Hot Air Balloon Festival in New Mexico
Teaven's mom's wedding in Arkansas
Engagement pictures!






Watermelon eating contest at play day.



Spring Break visiting my sister, brother-in-law, and kids.



Snow day in February


The four roommates at Katie's wedding!

Tuesday, January 11, 2011

Day One

I suppose I should update since it's been more than a month. Student teaching is off to a great start! It's going to take some getting used to, but it's so nice to be doing something that I am passionate about. I start teaching next week, so this week I'm busy planning my lessons, which I'm realizing I have little time to do outside of school.

Wedding plans are coming along nicely. We start pre-marital counseling at the end of this month. I'm excited and nervous about that. It's crazy how time flies..

Today I started Day 1 of Jillian Michael's 30 day shred, and I am already feeling the pain. It's only a 20 minute workout everyday, but it's intense.
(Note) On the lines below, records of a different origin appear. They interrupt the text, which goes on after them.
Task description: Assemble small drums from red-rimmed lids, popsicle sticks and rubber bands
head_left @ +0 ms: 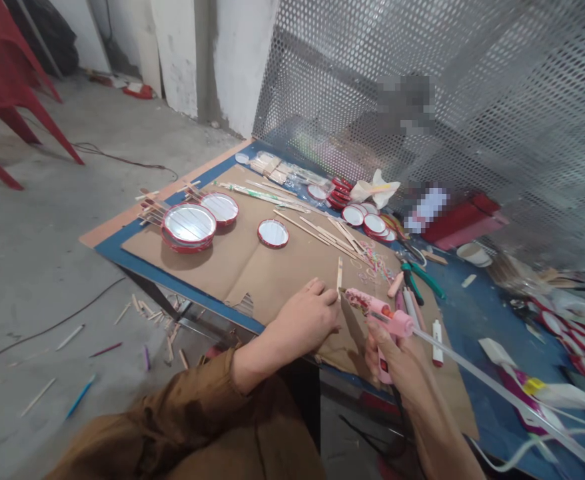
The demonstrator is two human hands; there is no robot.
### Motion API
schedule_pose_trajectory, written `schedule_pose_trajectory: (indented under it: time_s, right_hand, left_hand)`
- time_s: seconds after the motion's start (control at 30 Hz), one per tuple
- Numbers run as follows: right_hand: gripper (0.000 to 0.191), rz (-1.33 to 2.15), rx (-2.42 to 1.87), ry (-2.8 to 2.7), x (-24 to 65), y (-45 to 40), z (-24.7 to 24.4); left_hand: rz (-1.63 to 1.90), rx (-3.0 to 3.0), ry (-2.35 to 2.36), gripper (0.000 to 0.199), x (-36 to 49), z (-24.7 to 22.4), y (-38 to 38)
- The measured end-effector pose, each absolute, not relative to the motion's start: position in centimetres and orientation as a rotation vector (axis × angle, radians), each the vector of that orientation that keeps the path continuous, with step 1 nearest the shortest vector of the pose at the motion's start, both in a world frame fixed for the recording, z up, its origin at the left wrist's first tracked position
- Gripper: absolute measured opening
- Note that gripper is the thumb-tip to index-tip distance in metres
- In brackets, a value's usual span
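We count one glue gun [372, 308], right of the frame's centre, and our right hand [395, 353] holds it, the fingers wrapped around its handle. One long clear glue stick [492, 386] runs out of its back toward the lower right corner. Our left hand [315, 313] is narrow, the bent fingers together at the lower end of one stick [339, 275]; the fingertips are partly hidden, so we cannot tell whether they pinch it. The nozzle is right by that stick, and we cannot tell if the two touch.

Left of centre we count two discs with sticks fixed to them, a large one [188, 223] with another red rim under it, and a smaller one [220, 208] behind. One lone disc [273, 233] lies flat on the cardboard [245, 267]. More discs [353, 215] are heaped at the upper right of centre, overlapping too much for us to count, as are the thin sticks [301, 227] and coloured bands [372, 263].

Around these we see one pair of green pliers [425, 278] and one white marker [437, 340] right of the gun, the blue table [465, 340] beneath, mesh [322, 80] along the upper right, and one red chair [2, 80] upper left. The gun and our two hands block part of the cardboard.
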State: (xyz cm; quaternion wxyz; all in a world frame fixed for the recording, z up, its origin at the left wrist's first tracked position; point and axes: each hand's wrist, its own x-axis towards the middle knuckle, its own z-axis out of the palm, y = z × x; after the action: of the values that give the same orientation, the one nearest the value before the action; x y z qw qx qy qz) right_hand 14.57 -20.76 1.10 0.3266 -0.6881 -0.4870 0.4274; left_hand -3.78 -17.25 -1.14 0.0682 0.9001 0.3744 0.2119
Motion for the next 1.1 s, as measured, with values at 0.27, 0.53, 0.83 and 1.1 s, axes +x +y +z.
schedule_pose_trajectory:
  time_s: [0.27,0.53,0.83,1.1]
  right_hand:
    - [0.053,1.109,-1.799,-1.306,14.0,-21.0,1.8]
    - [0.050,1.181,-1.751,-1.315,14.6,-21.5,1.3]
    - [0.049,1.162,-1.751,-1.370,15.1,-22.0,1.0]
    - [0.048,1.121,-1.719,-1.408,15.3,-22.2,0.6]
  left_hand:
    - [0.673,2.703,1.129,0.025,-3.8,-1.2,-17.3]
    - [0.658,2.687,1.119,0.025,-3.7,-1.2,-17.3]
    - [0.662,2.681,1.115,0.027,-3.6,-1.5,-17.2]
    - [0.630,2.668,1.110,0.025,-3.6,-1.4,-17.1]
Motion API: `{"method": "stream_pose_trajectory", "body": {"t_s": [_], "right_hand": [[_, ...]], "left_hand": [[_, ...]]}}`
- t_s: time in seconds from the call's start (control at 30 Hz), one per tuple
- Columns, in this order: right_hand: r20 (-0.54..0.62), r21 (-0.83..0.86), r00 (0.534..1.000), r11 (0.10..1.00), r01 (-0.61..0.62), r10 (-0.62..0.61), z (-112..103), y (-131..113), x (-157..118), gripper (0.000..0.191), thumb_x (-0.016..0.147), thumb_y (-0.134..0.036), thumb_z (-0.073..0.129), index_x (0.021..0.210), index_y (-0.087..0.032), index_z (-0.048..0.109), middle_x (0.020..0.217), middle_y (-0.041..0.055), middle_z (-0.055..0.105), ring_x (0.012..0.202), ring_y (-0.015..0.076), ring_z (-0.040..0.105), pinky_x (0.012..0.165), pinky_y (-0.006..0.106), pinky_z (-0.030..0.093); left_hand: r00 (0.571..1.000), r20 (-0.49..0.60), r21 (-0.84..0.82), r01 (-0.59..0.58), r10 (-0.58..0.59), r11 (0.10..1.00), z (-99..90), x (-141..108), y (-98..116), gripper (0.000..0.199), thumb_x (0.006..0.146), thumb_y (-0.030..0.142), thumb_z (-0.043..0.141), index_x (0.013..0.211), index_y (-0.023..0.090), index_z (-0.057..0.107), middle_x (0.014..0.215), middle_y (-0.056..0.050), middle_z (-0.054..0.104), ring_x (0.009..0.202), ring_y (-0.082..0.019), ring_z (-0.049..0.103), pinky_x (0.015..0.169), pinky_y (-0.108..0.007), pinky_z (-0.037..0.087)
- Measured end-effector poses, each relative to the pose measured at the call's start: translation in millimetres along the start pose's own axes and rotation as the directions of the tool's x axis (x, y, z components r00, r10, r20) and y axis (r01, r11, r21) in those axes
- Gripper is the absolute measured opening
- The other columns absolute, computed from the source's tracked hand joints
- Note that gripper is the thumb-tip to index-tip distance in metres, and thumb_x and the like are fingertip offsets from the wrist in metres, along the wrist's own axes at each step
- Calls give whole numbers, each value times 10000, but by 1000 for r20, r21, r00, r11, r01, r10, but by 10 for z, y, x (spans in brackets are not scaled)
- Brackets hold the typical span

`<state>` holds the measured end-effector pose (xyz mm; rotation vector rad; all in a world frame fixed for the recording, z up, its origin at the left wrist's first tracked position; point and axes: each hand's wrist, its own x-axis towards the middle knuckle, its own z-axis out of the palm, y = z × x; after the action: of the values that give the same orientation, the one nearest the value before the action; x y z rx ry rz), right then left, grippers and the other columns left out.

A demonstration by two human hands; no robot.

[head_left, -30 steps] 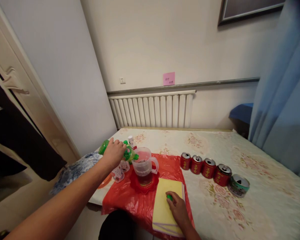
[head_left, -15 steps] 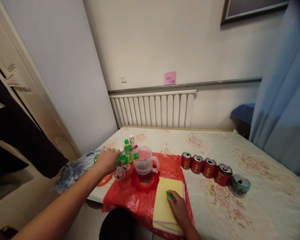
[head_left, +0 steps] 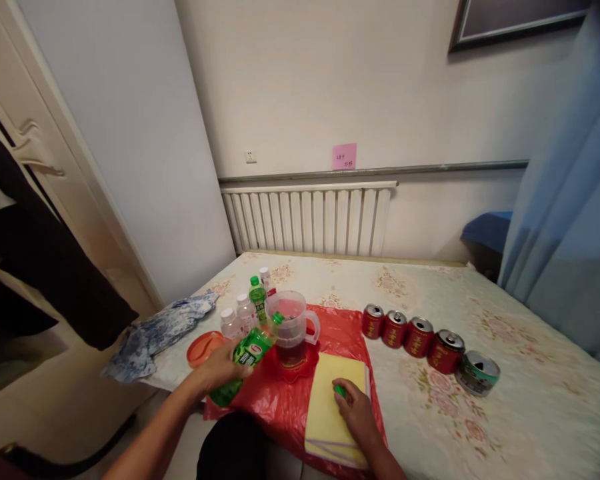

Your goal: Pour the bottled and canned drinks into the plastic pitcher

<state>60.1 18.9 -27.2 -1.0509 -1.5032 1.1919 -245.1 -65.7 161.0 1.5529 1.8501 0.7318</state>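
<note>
Holding a green plastic bottle just below its label, my left hand has its fingers wrapped around it. The bottle leans, with its neck up and to the right and its bottom toward the near edge of the pale flowered cover. Its neck is right by the left side of a big clear plastic jug with a handle. I can't tell if the two touch.

The jug stands upright, near the middle of the near edge, with something dark in the bottom. Under it is a red dish with a wavy rim, and under that is a shiny red plastic sheet.

My right hand pinches a small green cap between its fingers. That hand rests on a flat yellow stack with purple edges, close to the near edge.

Behind my bottle, two clear bottles with white caps and a green bottle with a green cap stand up. A round orange lid lies near the left edge, and a crumpled blue and white cloth lies along that edge.

Over toward the right edge, four red metal cans stand in a slanted row. A short green and silver can ends the row.
</note>
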Motion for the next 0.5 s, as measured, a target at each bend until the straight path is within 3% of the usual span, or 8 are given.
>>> {"method": "stream_pose_trajectory", "body": {"t_s": [0.13, 0.23, 0.33, 0.5], "right_hand": [[65, 114, 994, 989, -93, 86, -2, -107, 51, 342, 693, -344, 555, 978, -169, 625, 690, 27, 665, 506, 181, 596, 496, 305, 482], [112, 122, 992, 990, -77, 63, -38, -324, 128, 343, 712, -313, 544, 1015, -164, 610, 567, -25, 602, 500, 168, 589, 549, 301, 496], [221, 157, 975, 987, -37, 2, -88, -665, 218, 347, 736, -282, 545, 1056, -166, 614, 577, -32, 611, 517, 156, 592, 576, 292, 499], [396, 169, 915, 986, 13, -80, -148, -1157, 300, 362, 722, -190, 560, 1068, -171, 665, 573, -41, 630, 549, 131, 595, 612, 262, 489]], "left_hand": [[992, 87, -400, -51, 93, 915, 462, -139, -106, 709, 585, 320, 694, 1265, 197, 533, 1015, -31, 668, 949, -248, 593, 819, -324, 471], [984, 135, -500, -34, 117, 865, 788, -236, -131, 685, 560, 310, 730, 1220, 209, 576, 1031, -28, 653, 996, -260, 556, 896, -345, 426], [971, 201, -574, 13, 126, 819, 1056, -300, -158, 676, 552, 306, 747, 1204, 219, 590, 996, -24, 649, 968, -259, 550, 861, -344, 424], [956, 252, -640, 50, 149, 766, 1301, -307, -236, 723, 526, 292, 780, 1212, 182, 579, 987, -35, 644, 913, -233, 547, 747, -289, 408]]}}
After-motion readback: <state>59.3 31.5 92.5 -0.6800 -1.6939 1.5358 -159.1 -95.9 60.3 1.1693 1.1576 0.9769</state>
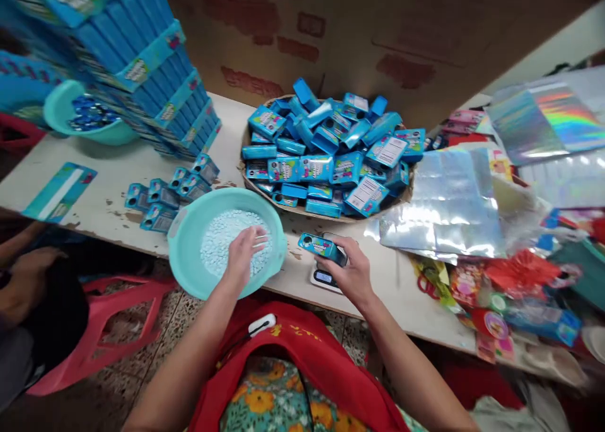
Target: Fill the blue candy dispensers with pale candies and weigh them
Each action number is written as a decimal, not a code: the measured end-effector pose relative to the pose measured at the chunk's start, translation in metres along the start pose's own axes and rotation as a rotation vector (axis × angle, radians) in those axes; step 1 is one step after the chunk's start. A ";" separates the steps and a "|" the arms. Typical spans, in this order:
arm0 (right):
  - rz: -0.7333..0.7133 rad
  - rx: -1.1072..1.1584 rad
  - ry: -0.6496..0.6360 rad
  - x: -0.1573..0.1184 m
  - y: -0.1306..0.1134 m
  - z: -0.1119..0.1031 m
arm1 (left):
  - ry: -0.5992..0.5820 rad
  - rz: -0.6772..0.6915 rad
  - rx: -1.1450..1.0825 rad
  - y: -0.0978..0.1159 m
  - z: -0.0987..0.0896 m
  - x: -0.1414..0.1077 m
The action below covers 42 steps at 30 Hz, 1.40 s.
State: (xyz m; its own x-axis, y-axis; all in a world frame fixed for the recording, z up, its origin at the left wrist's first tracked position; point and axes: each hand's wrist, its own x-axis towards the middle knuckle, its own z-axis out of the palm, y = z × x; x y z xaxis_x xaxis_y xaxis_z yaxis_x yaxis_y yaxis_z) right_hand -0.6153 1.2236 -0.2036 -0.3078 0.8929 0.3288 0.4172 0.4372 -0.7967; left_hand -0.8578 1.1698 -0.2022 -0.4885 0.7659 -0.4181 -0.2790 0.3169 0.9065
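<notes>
My left hand (244,250) is over a turquoise basin (182,255) that holds many small white pellets (220,236). Its fingers are loosely bent and apart, slightly smeared, with nothing visible in them. In my right hand (352,269) is a small blue printed box (317,244), tilted, with a round dark hole showing at its near end. Just below the box lies a small white digital scale (326,279) with a lit display. The hand and box partly cover this scale; whether they touch it I cannot tell.
Many blue boxes (316,167) fill a wide basket behind. Several small boxes (161,195) stand left of the basin, near tall stacked cartons (155,60). Shiny holographic sheets (454,198) and mixed packets lie right. Another person's hand (35,271) is at far left, by a red stool (108,331).
</notes>
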 end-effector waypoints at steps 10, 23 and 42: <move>-0.212 -0.071 -0.335 0.039 -0.069 0.098 | 0.189 -0.161 -0.857 0.017 -0.012 0.013; 0.063 0.224 -0.216 0.031 -0.077 0.111 | 0.102 0.179 -0.637 0.050 -0.023 -0.009; 0.125 0.501 -0.331 0.028 -0.096 0.143 | -0.079 0.520 0.538 0.040 -0.099 -0.031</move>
State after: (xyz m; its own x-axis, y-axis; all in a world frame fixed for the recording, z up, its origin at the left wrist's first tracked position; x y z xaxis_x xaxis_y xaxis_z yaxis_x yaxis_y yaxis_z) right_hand -0.7868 1.1912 -0.1902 -0.5653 0.8179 0.1070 0.0390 0.1560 -0.9870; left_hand -0.9355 1.1040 -0.1589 -0.3808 0.9228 0.0586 0.4237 0.1178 0.8981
I am going to try to blog about it to keep myself accountable.. We'll see how that goes. I wish I had a personal trainer.

Not much else to say right now. I've been trying to get to sleep by 10 every night, so I'm off to bed!

Thursday, December 2, 2010

This Christmas

Only 6 days left and I am done with my last semester of classes. I. am. so. ready. This semester has been crazy, and I am so looking forward to going home and spending my last Christmas as a single person with my family. Ever since we moved to our new house about 7 years ago and started going to Illinois for Christmas, my family hasn't really been into the whole Christmas decorating and tradition stuff because we're always traveling. This year, I have determined to bring back the excitement, joy, and family bonding that comes with Christmas. My family is waiting until I am done with RA stuff next Saturday to go to the Christmas tree farm and cut down the tree. This Christmas means a lot to me because it may be the last one I celebrate with my family for a while.

I want to bake cookies and cook homemade food.
I want to hang stockings and Christmas lights.
I want to blast Christmas music through the house while we decorate the tree.
I want to watch Christmas movies while bundled up close on the couch.
Most of all, I want this Christmas to be important to my little sisters. In some way, I feel like they've missed out on all of this stuff.

I want us to be a family... without having to worry about soldiers we don't know coming over. That's been the biggest interruption of our family time. My dad has a tendancy to put his job over our family time when it comes to the holidays. I want this to be just as important to them as it is to me. I want it to be special.

We'll see how things really turn out.. I suppose I shouldn't have any expectations.

I am just so ready for this semester to be over!